_WHAT TO WORK ON:_
Return the run of lines below that opens with the line containing "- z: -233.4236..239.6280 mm" and closes with the line containing "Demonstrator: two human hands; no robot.", keeping each one exact.

_GIVEN DATA:_
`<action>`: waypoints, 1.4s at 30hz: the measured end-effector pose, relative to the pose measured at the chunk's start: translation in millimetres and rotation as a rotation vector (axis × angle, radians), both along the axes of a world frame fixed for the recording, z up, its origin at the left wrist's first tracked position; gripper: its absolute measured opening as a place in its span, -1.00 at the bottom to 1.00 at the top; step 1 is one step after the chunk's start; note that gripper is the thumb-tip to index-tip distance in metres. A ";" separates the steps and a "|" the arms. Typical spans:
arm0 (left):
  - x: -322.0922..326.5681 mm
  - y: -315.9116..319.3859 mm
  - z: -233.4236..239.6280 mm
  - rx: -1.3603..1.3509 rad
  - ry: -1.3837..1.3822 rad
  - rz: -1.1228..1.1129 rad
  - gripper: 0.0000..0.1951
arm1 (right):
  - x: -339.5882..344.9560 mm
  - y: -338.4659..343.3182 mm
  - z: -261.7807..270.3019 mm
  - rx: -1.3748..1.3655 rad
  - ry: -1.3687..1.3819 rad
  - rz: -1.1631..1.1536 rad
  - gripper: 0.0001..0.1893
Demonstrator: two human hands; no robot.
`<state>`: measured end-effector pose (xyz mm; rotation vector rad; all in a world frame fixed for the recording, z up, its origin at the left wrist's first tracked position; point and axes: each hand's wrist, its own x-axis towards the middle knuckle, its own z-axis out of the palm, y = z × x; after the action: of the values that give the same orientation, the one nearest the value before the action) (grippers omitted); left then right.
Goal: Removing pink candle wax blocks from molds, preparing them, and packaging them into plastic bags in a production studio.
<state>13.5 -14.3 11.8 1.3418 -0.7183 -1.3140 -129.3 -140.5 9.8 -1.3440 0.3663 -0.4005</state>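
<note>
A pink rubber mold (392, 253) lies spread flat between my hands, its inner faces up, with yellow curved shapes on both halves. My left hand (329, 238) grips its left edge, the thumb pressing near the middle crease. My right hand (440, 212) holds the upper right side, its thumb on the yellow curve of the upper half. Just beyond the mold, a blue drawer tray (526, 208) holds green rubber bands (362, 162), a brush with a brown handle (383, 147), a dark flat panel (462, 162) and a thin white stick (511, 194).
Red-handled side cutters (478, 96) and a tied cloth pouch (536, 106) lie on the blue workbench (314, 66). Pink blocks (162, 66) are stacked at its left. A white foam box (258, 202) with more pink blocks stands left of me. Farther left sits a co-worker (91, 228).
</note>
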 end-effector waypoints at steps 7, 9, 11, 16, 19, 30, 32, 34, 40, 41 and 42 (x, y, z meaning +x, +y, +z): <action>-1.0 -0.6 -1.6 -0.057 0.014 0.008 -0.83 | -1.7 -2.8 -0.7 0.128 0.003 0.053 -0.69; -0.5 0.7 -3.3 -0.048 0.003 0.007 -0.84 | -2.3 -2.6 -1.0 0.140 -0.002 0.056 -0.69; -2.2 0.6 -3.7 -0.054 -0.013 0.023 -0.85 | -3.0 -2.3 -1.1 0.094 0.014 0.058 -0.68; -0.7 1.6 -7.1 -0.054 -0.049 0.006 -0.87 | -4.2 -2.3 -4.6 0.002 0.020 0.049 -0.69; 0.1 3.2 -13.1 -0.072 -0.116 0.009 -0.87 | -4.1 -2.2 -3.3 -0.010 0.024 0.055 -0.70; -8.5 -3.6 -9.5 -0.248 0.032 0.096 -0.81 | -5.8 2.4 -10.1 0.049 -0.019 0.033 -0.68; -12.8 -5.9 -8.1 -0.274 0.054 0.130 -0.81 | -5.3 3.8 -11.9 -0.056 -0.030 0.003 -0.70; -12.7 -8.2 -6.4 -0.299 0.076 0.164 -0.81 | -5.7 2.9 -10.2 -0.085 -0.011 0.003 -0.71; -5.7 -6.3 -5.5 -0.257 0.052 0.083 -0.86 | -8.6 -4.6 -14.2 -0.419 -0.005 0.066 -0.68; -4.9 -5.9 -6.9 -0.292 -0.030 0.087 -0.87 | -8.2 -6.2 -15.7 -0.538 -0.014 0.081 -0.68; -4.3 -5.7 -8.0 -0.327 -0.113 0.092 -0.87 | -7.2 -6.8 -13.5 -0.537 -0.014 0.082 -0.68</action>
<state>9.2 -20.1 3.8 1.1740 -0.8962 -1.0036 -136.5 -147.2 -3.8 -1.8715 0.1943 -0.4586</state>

_OUTPUT BELOW:_
  - z: -233.4236..239.6280 mm
  - rx: -1.3603..1.3509 rad
  - ry: -1.3837..1.3822 rad
  - rz: -1.1228..1.1129 rad
  - gripper: 0.0000..0.1951
arm1 (right):
  - x: -339.5882..344.9560 mm
  - y: -338.4659..343.3182 mm
  - z: -261.7807..270.3019 mm
  - rx: -1.3748..1.3655 rad
  - ry: -1.3687..1.3819 rad
  - rz: -1.1631..1.1536 rad
  - gripper: 0.0001..0.1893
Demonstrator: two human hands; no robot.

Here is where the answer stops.